I’m a great believer that art — and in many ways — life should never come with a handle with care sticker. And if I were to think of any artist who embodies this mantra, through their irreverence and passion to disrupt traditional thinking and convention, it would be Jason Phu.
In private circles, I’ve described Jason’s paintings as from the school of drunken Chinese calligraphy. Although in a more formal setting (perhaps one like this opening tonight), I would describe his work as from the “new ink” genre –– a contemporary reimagining of classical Chinese Shui-mo(ink and brush) painting.
For those who don’t know Jason’s work well, his paintings invite you to experience a realm shrink-wrapped with the smell of nostalgia –– a place that distils histories and subjects drawn from classical Chinese art forms, intermingled with his own personal Chinese-Vietnamese-Australian upbringing.
By way of example, I can think of painted scenes of him shopping with his mum for strange Buddhas at Bunnings or being reincarnated as a refrigerated bowl of fried rice. Truly, Jason Phu is one of those rare artists who takes great pleasure, and pride, in admiring the strange situations in which we sometimes find ourselves. And this explains why Jason’s work linger in the imagination, engaging with our curiosity above all else.
In this new suite of works, Jason has painted 16 arhats or Luohans, disciples of Gautama Buddha (c. 563/480 – c. 483/400 BCE) who followed the Noble Eightfold Path to attain the four stages of enlightenment.

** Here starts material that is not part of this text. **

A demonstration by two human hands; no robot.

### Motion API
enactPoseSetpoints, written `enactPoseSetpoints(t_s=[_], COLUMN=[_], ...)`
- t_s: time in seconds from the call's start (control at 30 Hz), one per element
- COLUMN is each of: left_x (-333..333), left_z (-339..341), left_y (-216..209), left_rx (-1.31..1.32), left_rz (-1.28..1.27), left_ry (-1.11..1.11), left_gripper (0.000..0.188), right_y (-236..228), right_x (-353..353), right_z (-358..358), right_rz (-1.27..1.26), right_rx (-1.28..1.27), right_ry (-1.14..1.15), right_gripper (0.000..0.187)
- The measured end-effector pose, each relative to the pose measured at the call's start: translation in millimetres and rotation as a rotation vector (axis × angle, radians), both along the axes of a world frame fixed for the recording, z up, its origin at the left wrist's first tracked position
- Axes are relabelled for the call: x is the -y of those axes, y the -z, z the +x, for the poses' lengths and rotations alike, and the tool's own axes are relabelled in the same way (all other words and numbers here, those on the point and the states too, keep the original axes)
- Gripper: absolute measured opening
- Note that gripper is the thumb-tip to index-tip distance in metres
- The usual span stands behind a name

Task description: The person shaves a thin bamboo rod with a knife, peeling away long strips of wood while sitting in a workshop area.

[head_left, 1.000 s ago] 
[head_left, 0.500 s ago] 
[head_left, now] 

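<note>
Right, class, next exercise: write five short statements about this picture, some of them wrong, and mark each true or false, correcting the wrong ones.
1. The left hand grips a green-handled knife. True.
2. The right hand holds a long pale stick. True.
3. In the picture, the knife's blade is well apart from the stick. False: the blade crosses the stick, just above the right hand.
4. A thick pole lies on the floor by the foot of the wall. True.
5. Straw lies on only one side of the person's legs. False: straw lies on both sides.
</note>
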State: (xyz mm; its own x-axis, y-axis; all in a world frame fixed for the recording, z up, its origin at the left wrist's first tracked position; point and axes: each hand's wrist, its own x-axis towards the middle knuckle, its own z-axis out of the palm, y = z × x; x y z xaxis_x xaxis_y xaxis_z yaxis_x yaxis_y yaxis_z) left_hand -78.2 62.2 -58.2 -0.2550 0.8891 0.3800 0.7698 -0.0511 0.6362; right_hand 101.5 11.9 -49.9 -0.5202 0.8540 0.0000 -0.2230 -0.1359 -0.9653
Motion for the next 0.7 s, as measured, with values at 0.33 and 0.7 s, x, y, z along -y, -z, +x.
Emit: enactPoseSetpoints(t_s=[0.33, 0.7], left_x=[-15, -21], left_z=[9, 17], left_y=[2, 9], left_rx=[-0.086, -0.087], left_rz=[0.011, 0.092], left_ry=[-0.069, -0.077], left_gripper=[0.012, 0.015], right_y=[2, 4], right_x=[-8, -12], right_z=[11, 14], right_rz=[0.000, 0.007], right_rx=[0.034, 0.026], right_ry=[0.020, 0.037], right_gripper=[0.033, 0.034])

One of the earliest depictions of the Luohans were painted by the Chinese monk Guanxiu (832AD – 912AD) in 891AD. Legend has it the Luohans appeared in Guanxiu’s dreams, pleading him to paint their likeness. The result were 16 portraits of these disciples painted as foreigners with bushy eyebrows, large eyes, hanging cheeks and high noses. As they had not been given pictorial form prior to this painting, they have lived on in history, recreated over and over again stylistically in this way.
And nearly 1200 years later, the Luohans appear again before us. In Jason’s version, these men are painted slightly stretched, a little jiggled and comically exaggerated. But they have not aged a day. And unlike traditional Daoist or Buddhist life principles that tend to accompany traditional literati interpretations of the Luohans, Jason has branded them with his unique, well, what I like to call, ‘phu-isms’.
“The snake is the most beautiful animal,” one of the Luohans ponders;
“I kicked a big stone and my toe hurts,” pleads another;
“apart from my head, there is nothing else.” Another says.
And when we first confront these statements, there is a tendency to mislabel them as prosaic platitudes, but sit with them, and you’ll find that they are aphorisms in the very sense — pithy, terse, insightful and most importantly, so very memorable. And this, I think sums up a large part of Jason’s practice. His humour and lightness of touch serves to underscore a more serious intent.
And for me, that’s the reminder that sometimes it’s the little strange things in life which give it meaning. From the strange buddha at Bunnings, to the bowls of rice that sit for weeks in our fridges, or the strange cast of characters each jostling for airtime around us tonight. All you need is a little imagination, an open mind and as Jason once told me, ‘the rest is history’.